- [INSTRUCTIONS TO FOLLOW] Give the number of lines in the entries that contain "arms". State only the count.

____

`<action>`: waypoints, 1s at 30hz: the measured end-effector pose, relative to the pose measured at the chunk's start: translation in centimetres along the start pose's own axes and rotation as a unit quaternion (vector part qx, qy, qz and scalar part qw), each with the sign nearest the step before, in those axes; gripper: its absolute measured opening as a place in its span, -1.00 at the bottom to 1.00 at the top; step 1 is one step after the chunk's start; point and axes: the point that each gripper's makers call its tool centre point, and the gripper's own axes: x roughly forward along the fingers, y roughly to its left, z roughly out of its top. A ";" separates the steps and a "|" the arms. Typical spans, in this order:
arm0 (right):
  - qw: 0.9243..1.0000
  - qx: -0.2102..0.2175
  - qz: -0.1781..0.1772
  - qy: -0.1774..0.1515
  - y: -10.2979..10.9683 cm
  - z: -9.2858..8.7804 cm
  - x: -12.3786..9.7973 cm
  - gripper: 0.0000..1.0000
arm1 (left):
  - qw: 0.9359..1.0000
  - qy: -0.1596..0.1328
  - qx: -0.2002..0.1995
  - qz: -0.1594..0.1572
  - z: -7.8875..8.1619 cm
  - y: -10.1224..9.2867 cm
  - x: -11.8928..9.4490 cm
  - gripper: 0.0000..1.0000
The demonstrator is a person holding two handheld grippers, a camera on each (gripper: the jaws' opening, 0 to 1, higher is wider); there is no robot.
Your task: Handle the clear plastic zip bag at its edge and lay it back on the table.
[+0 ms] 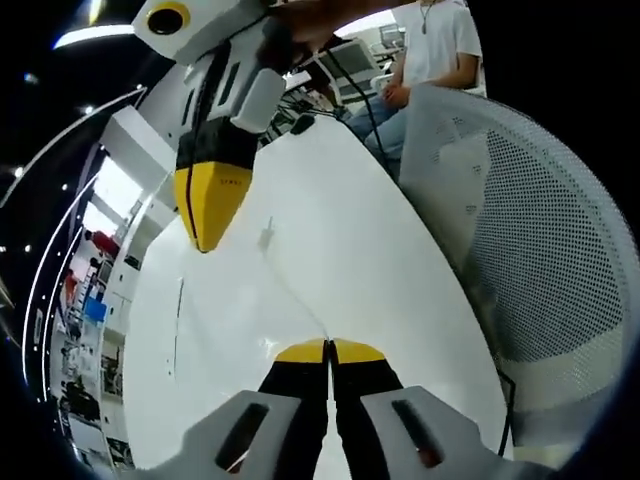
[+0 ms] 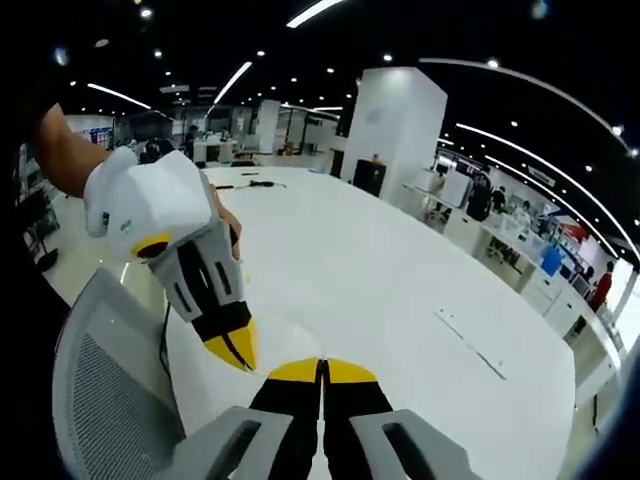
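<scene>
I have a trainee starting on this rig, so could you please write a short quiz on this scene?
1. True or false: the left gripper has its jaws wide open.
2. In the left gripper view, what stands beside the white table? A) a mesh chair B) a red trolley C) a ladder
3. Fill in: the jaw tips of the left gripper and the right gripper are coloured ____.
Key: 1 false, they are shut; 2 A; 3 yellow.
</scene>
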 end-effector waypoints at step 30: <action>0.997 -0.056 0.021 0.040 -1.4 -2.7 5.6 -1.00 | 0.991 -0.048 -0.107 0.063 -0.6 3.8 0.3 -1.00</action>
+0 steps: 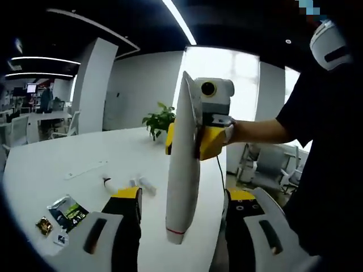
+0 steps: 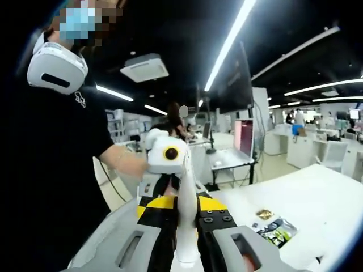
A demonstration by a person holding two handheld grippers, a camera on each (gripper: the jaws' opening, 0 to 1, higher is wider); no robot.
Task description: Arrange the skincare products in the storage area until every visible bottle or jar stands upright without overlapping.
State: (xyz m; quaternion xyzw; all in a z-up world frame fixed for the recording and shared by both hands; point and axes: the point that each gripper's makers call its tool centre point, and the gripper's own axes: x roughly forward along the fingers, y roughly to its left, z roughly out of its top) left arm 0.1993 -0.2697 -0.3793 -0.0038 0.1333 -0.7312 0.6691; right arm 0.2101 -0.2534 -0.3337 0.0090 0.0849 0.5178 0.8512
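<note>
white tube [image 1: 182,164] | right gripper [image 2: 187,258] clamps it | white table [image 1: 51,164] | open office

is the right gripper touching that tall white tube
Touching: in the left gripper view, the right gripper clamps the white tube between its jaws, holding it above the table.

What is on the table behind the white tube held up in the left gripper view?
Behind the white tube held by the right gripper, two small white bottles lie on the white table, with a potted plant farther back. Whatever sits directly behind the tube is covered.
</note>
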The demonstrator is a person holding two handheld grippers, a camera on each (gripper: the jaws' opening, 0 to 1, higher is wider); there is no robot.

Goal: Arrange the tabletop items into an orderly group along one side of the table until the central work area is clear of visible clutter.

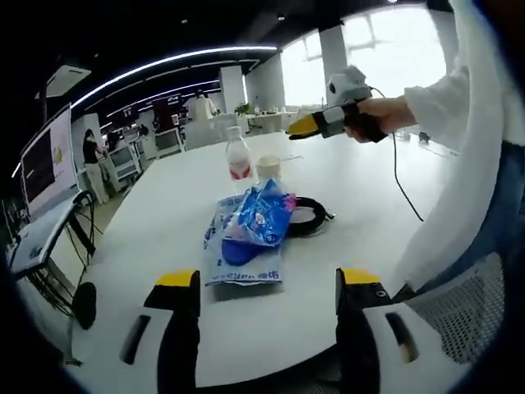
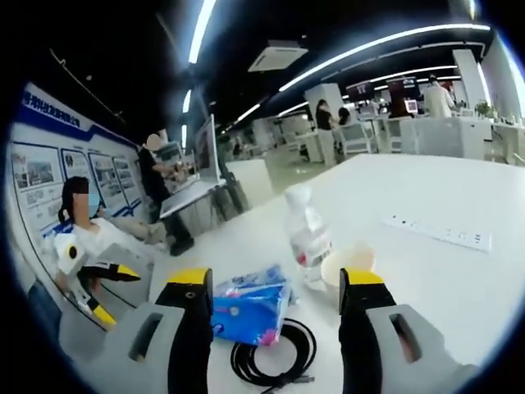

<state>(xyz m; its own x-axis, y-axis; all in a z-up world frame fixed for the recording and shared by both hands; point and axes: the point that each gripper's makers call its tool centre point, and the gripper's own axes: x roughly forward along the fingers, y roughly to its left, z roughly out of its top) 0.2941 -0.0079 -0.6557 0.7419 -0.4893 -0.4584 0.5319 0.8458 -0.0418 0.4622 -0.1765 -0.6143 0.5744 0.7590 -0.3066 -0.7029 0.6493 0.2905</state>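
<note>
On the white table (image 1: 164, 238) lie a blue plastic packet (image 1: 246, 234) and a coiled black cable (image 1: 310, 217). Behind them stand a clear bottle with a red label (image 1: 238, 160) and a pale cup (image 1: 268, 168). My left gripper (image 1: 267, 283) is open above the near table edge, short of the packet. A hand holds my right gripper (image 1: 305, 125) in the air over the far side. In the right gripper view, that gripper (image 2: 275, 283) is open above the packet (image 2: 250, 308), cable (image 2: 275, 353), bottle (image 2: 308, 234) and cup (image 2: 349, 263). The left gripper (image 2: 111, 294) hangs open beyond the table's edge.
A white power strip (image 2: 439, 232) lies farther along the table. A screen on a stand (image 1: 45, 164) is left of the table, and a mesh chair (image 1: 459, 304) is at its near right. A thin cord (image 1: 406, 193) trails from the right gripper. People stand in the office behind.
</note>
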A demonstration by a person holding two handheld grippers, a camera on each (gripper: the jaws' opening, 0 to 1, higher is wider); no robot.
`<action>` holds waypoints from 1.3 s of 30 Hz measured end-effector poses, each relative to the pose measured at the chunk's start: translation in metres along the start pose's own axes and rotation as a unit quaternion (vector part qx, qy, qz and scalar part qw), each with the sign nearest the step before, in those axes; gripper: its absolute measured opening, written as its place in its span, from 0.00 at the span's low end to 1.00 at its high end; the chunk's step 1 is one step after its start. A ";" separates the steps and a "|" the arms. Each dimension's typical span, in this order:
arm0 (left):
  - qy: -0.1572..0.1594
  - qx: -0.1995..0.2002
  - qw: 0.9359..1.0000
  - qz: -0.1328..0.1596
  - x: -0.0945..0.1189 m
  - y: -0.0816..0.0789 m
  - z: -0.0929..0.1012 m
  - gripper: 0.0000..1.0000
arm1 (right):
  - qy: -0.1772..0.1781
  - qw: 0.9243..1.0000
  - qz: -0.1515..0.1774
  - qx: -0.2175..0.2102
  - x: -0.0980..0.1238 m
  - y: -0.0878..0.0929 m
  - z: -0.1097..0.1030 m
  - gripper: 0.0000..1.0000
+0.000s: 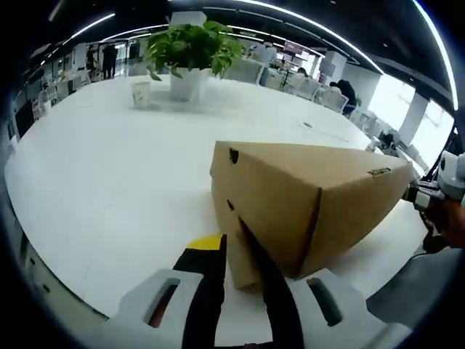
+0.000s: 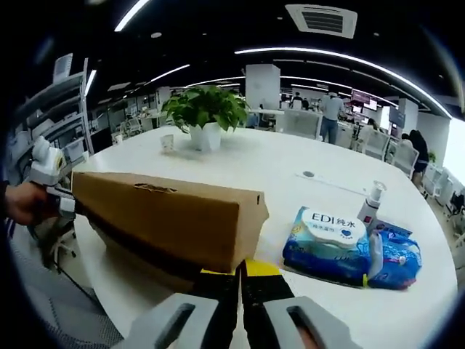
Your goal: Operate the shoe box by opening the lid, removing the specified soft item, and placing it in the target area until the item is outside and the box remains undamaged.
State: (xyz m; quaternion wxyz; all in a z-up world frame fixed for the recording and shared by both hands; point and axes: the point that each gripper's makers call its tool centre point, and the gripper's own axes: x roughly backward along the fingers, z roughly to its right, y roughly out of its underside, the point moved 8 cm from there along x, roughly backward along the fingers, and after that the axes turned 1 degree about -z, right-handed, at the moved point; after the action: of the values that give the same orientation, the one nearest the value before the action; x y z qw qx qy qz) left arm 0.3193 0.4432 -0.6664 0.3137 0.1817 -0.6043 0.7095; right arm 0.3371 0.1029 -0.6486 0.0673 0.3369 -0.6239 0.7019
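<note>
The cardboard box (image 1: pixel 309 200) fills the centre of both views on the white table (image 1: pixel 109 182), its contents hidden. Each gripper, left (image 1: pixel 243 273) and right (image 2: pixel 241 280), has jaws together, pinching the lid's lower edge.

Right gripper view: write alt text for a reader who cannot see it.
A closed cardboard shoe box lies on a white table, the right gripper at its near bottom edge. A blue wet-wipes pack lies right of it, a potted plant behind.

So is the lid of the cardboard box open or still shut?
Partly open: the lid is lifted at one side, with a dark gap above the box.
</note>
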 end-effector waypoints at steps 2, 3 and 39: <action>-0.002 -0.011 1.000 0.002 0.004 0.000 0.001 0.17 | -0.001 1.000 -0.002 0.002 0.002 0.001 0.000 0.00; -0.004 -0.019 1.000 0.003 0.008 0.001 0.001 0.17 | -0.002 1.000 -0.002 0.000 0.003 0.002 0.001 0.00; -0.002 -0.083 0.997 -0.007 0.040 0.017 0.008 0.17 | -0.033 0.999 -0.015 -0.037 0.014 0.025 -0.007 0.00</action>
State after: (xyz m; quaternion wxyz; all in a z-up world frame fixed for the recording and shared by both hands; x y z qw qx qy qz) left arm 0.2777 0.4433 -0.6518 0.3309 0.1606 -0.6608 0.6542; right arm 0.3109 0.0990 -0.6613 0.0696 0.3671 -0.6458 0.6659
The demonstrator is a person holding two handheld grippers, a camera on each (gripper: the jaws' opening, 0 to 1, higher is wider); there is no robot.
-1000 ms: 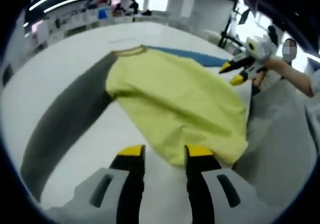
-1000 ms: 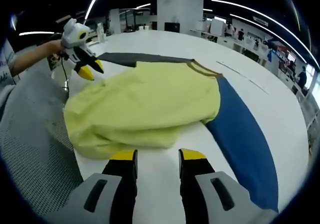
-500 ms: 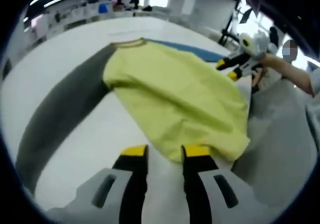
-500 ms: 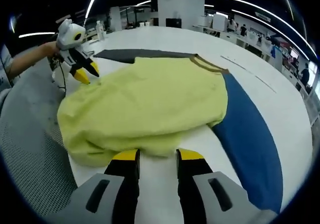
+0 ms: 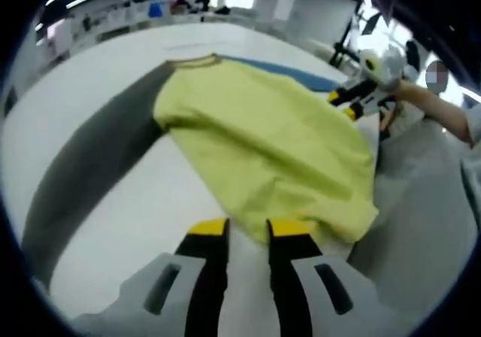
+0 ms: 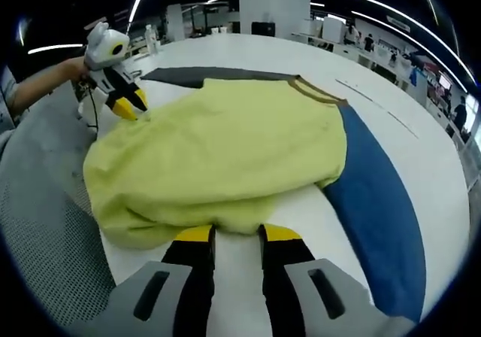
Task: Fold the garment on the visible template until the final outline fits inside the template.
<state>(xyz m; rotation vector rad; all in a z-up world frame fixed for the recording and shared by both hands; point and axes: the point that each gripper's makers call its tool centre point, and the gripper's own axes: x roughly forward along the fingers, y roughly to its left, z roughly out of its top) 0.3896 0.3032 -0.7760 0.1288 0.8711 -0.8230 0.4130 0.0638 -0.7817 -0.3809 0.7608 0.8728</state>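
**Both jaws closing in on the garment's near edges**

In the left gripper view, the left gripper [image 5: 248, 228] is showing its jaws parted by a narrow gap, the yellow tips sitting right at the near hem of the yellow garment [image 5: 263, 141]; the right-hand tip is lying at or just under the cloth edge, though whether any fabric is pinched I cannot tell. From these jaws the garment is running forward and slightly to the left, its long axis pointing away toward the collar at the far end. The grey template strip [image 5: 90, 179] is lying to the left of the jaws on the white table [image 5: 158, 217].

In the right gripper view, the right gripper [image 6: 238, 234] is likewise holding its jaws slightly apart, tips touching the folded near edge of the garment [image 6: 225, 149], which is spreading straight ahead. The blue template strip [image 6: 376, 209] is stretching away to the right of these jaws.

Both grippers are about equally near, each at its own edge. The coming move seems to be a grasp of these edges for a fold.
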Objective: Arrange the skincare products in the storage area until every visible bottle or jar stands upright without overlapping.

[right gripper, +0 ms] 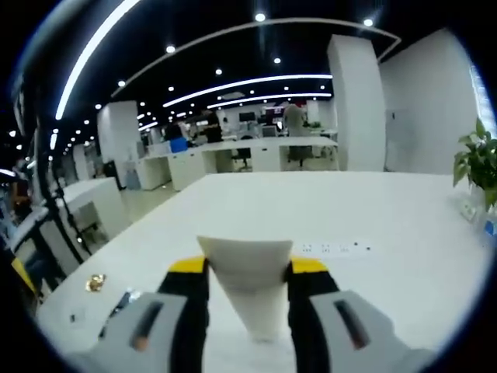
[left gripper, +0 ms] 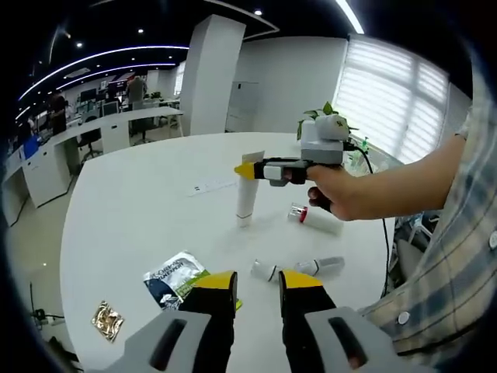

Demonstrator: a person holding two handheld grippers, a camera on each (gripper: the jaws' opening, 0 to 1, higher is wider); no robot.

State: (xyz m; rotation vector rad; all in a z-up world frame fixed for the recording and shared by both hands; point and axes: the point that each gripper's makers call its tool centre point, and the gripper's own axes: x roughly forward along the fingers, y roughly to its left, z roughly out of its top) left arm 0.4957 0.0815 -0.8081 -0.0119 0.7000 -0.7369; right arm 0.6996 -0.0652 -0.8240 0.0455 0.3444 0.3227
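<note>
Here, left gripper view: two bottles [left gripper: 299, 269] lying mid-bench [left gripper: 140, 202] | right claw [right gripper: 248, 272] clamped on upright tube [right gripper: 250, 287] | left claw [left gripper: 258, 284] apart, empty.

On the table [left gripper: 140, 210] a tube [left gripper: 248, 190] stood upright; two bottles [left gripper: 314, 217] [left gripper: 299, 269] lay nearer the person's side (right of it), a sachet [left gripper: 172, 278] and wrapper [left gripper: 107, 319] leftward

The left gripper view looks from above across the white bench [left gripper: 140, 210] toward the windows, at moderate range. The right gripper view sits low and very close behind the white tube [right gripper: 250, 289], facing the open office. Both views share the tube [left gripper: 248, 190] and the bench [right gripper: 388, 233].
</note>
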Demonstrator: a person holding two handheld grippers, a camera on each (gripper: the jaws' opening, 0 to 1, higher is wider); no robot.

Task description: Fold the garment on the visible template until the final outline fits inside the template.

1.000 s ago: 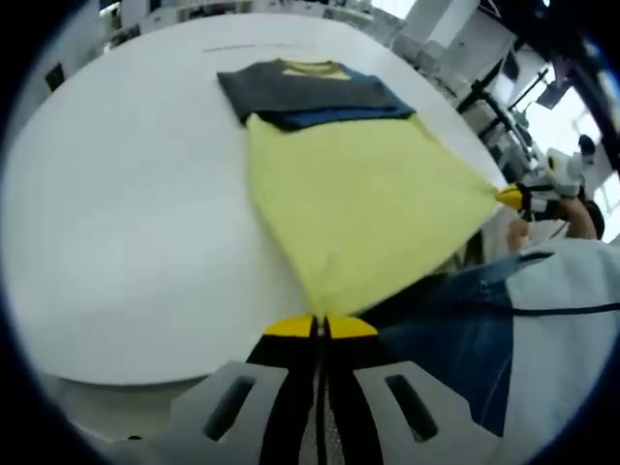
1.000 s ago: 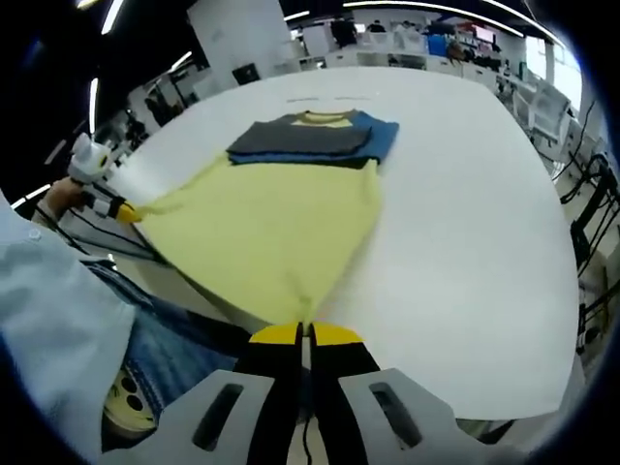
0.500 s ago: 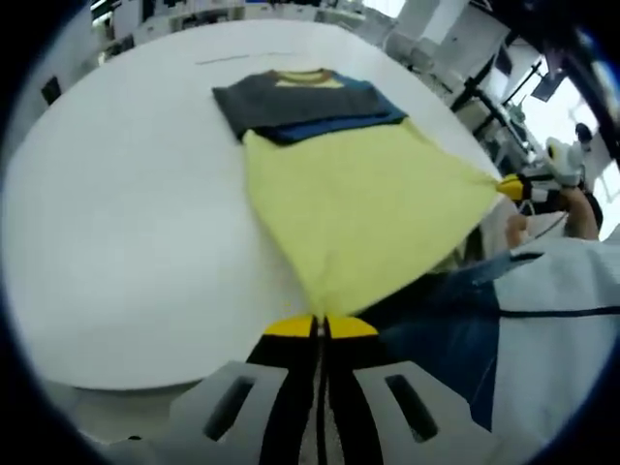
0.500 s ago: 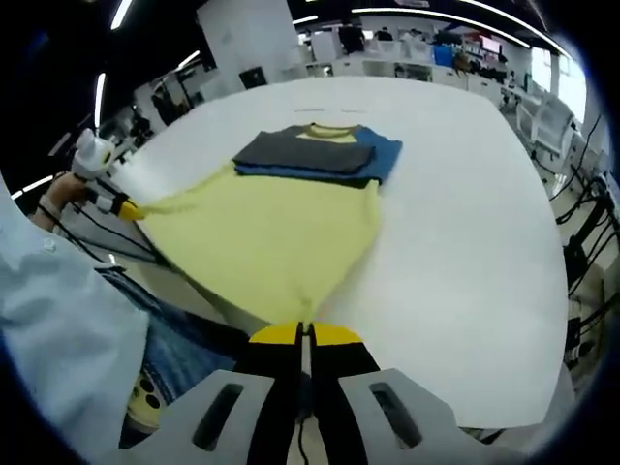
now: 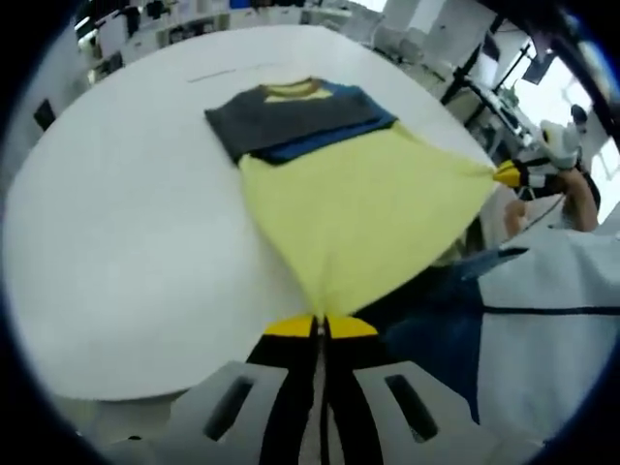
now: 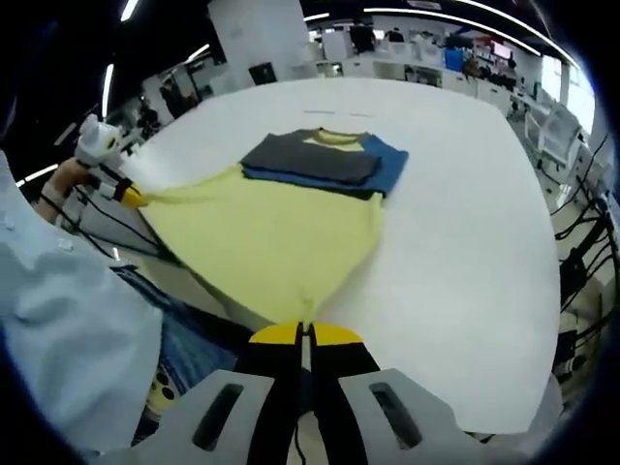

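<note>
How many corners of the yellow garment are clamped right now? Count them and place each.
2. The left hand-held gripper is shut on one hem corner of the yellow garment; the right hand-held gripper is shut on the other.

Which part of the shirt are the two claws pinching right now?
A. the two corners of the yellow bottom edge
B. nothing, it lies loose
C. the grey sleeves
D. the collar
A: the left claw and right claw each clamp a corner of the shirt, stretching its yellow hem taut off the table.
</note>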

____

- [TASK OUTPUT] 2